TCW, investi à 58% dans les obligations américaines, est de manière répétée l’objet de rumeurs depuis la crise financière de 2008. «Depuis que la Société Générale a adossé sa gestion à celle du Crédit Agricole pour créer Amundi, TCW ne rentre plus dans la stratégie de la banque », affirme un analyste. La Générale a pris le contrôle de TCW en 2001. Début 2010, la banque en a apporté 20% à Amundi, dont elle ne détient elle-même que 25%.
Mais la filiale a connu des déboires qui ont pu décourager les prétendants. Elle a été en conflit avec d’anciens gérants stars, comme Jeffrey Gundlach, ou des sociétés, comme FGIC à propos de CDS. Elle a aussi subi deux départs d’activités: Crescent Capital (spécialisée dans la dette d’entreprise à haut rendement) et EIG Global Energy Partners.
TCW s’est ressaisi, notamment en acquérant son compatriote MetWest en 2010. Ses actifs sous gestion se sont accrus de 11% au premier trimestre 2012. Les rumeurs repartent. En réponse à l’une d’elle, la Société Générale a démenti toute velléité de vente en novembre dernier, précisant toutefois qu’une introduction en Bourse était envisageable dans deux ou trois ans.

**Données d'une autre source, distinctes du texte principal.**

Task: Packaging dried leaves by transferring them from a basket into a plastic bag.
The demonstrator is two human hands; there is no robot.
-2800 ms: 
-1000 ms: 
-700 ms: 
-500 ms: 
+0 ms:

La raison qui pourrait pousser la Générale à accélérer le pas est sa mise en conformité avec les normes de Bâle 3. «TCW gère des fonds pour compte de tiers; sa vente ne libérerait que peu d’actifs pondérés. En revanche elle libérera des fonds propres car sous Bâle 3, détenir une filiale devient plus coûteux en capital», explique un analyste.

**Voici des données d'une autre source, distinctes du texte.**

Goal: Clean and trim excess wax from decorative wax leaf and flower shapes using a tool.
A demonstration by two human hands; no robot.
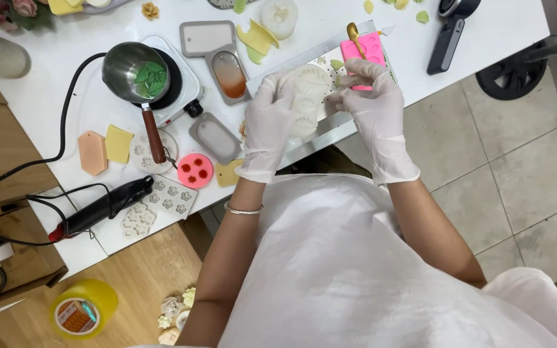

En outre, le produit de la vente devrait enrichir les fonds propres de la banque, à condition que le prix de cession de TCW soit supérieur à sa valeur comptable. Or rien n’est moins sûr: l’acquisition du gérant, sur plusieurs années, a coûté environ 1,3 milliard d’euros. Mais beaucoup de banques ou d’assureurs cherchent aujourd’hui à se défaire d’activités de gestion, comme Deutsche Bank ou Dexia.